Same Same But Different: Preventing Refactoring Attacks on Software Plagiarism Detection
Robin Maisch, Larissa Schmid, Timur Sağlam, Nils Niehues
TL;DR
Plagiarism detection in programming education is increasingly challenged by refactoring-based obfuscation and AI-assisted transformations. The authors introduce Nocte, a modular framework that converts programs to code property graphs and applies graph-transformations to normalize semantic structure before tokenization, enabling existing detectors to better identify plagiarized code. Their evaluation across real-world datasets shows Nocte significantly improves resilience against insertion- and refactoring-based obfuscation, while AI-based obfuscation remains a difficult frontier and AI-generated code benefits from complementary strategies.
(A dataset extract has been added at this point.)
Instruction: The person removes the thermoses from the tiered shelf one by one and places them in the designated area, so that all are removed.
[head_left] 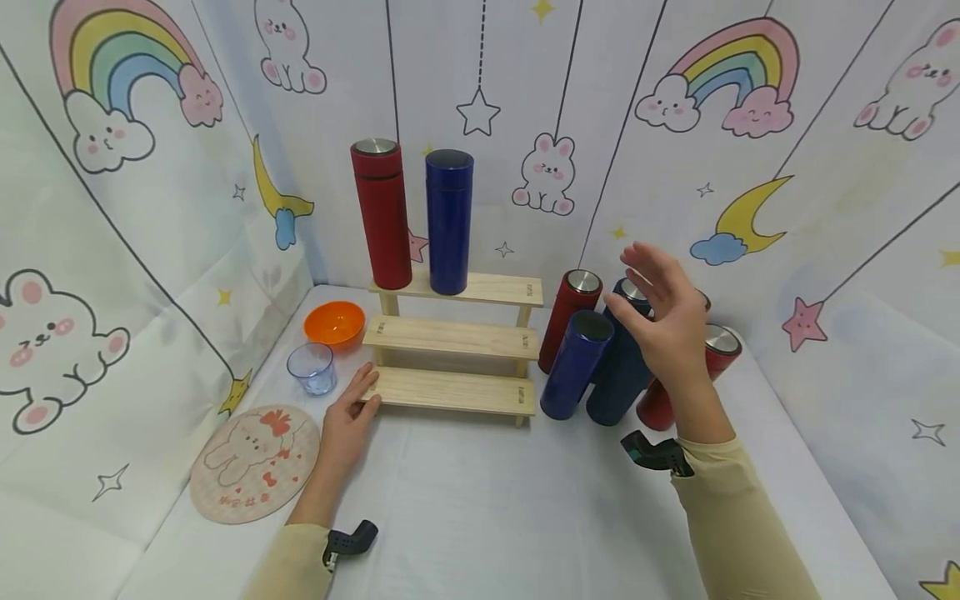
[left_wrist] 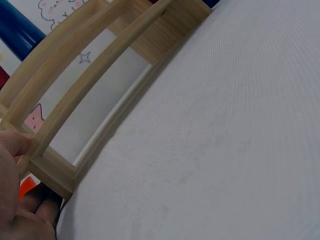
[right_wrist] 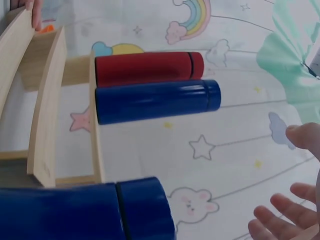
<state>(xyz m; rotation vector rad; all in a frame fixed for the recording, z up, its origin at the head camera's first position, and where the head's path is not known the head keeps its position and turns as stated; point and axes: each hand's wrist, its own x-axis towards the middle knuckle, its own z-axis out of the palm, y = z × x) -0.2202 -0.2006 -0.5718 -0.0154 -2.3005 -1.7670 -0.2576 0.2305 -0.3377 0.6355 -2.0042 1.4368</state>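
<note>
My left hand (head_left: 351, 421) holds the left end of the lowest step of a three-tier wooden shelf (head_left: 450, 390). In the left wrist view its thumb lies over the step and its fingers reach round the end. A red thermos bottle (head_left: 382, 221) and a blue thermos bottle (head_left: 448, 225) stand upright side by side on the top step. My right hand (head_left: 667, 321) hovers with thumb and fingers spread, nothing between them. Beneath it stand several more bottles, among them a dark blue thermos (head_left: 618, 375), a shiny blue thermos (head_left: 573, 367) and a red thermos (head_left: 562, 317).
An orange bowl (head_left: 334, 325) and a clear bluish glass cup (head_left: 312, 371) sit left of the shelf. Nearer me lies a round rabbit-printed mat (head_left: 255, 467). Patterned cloth walls (head_left: 862, 392) rise at the back and both sides of the white table (head_left: 480, 508).
</note>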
The work provides an extensible path for strengthening academic integrity in coding assignments with practical applicability to current detection pipelines.
Abstract
Plagiarism detection in programming education faces growing challenges due to increasingly sophisticated obfuscation techniques, particularly automated refactoring-based attacks. While code plagiarism detection systems used in education practice are resilient against basic obfuscation, they struggle against structural modifications that preserve program behavior, especially caused by refactoring-based obfuscation. This paper presents a novel and extensible framework that enhances state-of-the-art detectors by leveraging code property graphs and graph transformations to counteract refactoring-based obfuscation. Our comprehensive evaluation of real-world student submissions, obfuscated using both algorithmic and AI-based obfuscation attacks, demonstrates a significant improvement in detecting plagiarized code.